Bringing together two of my favorite themes, food systems and higher education, I celebrated the decision by the Chancellor of the University of Massachusetts to sign the Real Food Challenge. The Chancellor of the University of Massachusetts at Amherst, MA agreed to sign the Real Food Challenge. This decision made UMass the largest university in America (serving about 40,000 meals per day) willing to commit to 20% of our food budget to socially responsible farms and food businesses – what we call ‘real food.’ Our students can take credit for making this happen! Nothing really creative happens at most universities unless it is pushed by students!
Continuing the theme of food and higher education, I announced the establishment of a new major at UMass last year. The university that began as “Mass Aggie” announced a new Bachelor of Sciences major in Sustainable Food and Farming. Interest in this area of study has been growing steadily over the past 10 years. Originally a concentration within the Plant and Soil Sciences major, Sustainable Food and Farming grew from just five students in 2003 to nearly one hundred in 2013. The rapid growth in student interest provided impetus creation of the new major 2013. This is another source of hope, driven by students.
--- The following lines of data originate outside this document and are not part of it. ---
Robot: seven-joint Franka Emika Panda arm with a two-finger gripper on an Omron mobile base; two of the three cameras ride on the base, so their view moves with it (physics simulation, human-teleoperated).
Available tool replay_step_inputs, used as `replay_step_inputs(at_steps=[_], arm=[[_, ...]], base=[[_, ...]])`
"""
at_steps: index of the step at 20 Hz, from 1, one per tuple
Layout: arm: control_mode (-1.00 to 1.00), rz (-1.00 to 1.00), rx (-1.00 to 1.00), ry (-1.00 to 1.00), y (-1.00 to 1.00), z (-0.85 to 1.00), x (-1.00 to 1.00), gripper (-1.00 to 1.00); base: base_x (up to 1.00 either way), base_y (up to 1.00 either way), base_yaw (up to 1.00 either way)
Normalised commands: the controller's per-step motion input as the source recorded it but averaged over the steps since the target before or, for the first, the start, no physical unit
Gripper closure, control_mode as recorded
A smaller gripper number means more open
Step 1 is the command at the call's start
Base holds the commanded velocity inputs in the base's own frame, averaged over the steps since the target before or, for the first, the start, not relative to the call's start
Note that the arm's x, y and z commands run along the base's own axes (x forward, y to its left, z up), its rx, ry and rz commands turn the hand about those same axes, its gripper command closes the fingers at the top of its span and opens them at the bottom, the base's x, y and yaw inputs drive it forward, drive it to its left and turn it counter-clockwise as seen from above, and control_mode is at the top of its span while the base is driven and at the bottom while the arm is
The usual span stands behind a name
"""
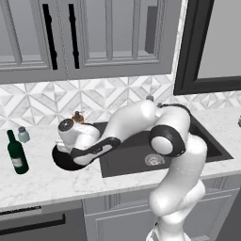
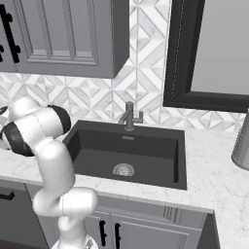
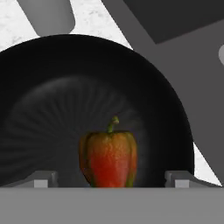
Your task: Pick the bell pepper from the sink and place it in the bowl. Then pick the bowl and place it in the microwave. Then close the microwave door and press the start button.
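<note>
While the jaws (image 3: pixel 112 179) stand wide apart over the bowl (image 3: pixel 52 109), gripping nothing, the bell pepper (image 3: pixel 109 158) sits upright inside it between the two fingertips (image 3: pixel 41 179), clear of both. Bowl rests on the marble surface (image 1: pixel 56 179) just left of the sink (image 1: pixel 136 160); green bottle (image 1: pixel 17 153) nearby.

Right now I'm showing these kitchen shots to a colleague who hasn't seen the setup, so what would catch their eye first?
The red-orange bell pepper stands out first, upright inside the glossy black bowl in the hand view, between the spread fingertips of the open end effector. Next comes the big white arm, folded low over the counter left of the dark sink. A dark green bottle stands on the marble counter at far left.
</note>
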Motion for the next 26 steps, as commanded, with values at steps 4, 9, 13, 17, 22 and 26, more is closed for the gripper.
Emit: replay_step_inputs(at_steps=[4, 9, 13, 17, 22, 26], arm=[[-1.00, 0.00, 0.26, -0.13, -0.83, 0.74, -0.23, -1.00], [-1.00, 0.00, 0.33, -0.01, -0.59, 0.91, -0.02, -1.00], [-1.00, 0.03, 0.25, 0.01, -0.47, 0.24, -0.07, -1.00], [-1.00, 0.15, 0.08, 0.13, -0.06, -0.01, 0.07, -1.00], [-1.00, 0.11, 0.00, 0.21, 0.00, -0.03, 0.28, -1.00], [-1.00, 0.08, -0.01, 0.23, 0.10, -0.03, 0.30, -1.00]], base=[[0.00, 0.00, 0.00], [0.00, 0.00, 0.00], [0.00, 0.00, 0.00], [0.00, 0.00, 0.00], [0.00, 0.00, 0.00], [0.00, 0.00, 0.00]])
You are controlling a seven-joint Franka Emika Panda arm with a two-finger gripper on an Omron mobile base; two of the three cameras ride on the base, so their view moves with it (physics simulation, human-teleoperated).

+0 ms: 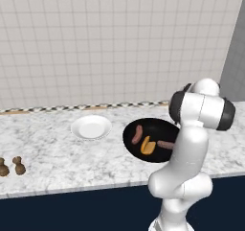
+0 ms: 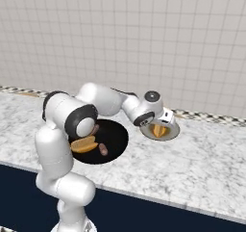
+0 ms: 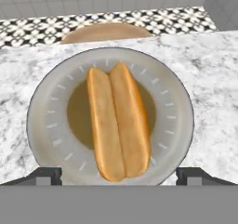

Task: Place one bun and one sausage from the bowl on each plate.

In “your life is a story within a larger story”, I got kind of philosophical. I was preparing to teach my Agricultural Systems Thinking class, and started thinking (again) about hierarchy. I explored this topic a while back in “Systems Thinking Tools: Understanding Hierarchy“, in which I wrote about the power relationships in a human constructed hierarchy (like a university) as compared with a natural systems hierarchy (like an ecosystem).
Systems thinking helps us understand why universities and other hierarchies can be so destructive to the human spirit. It also helps us realize that there is a source of hope that these institutions can change.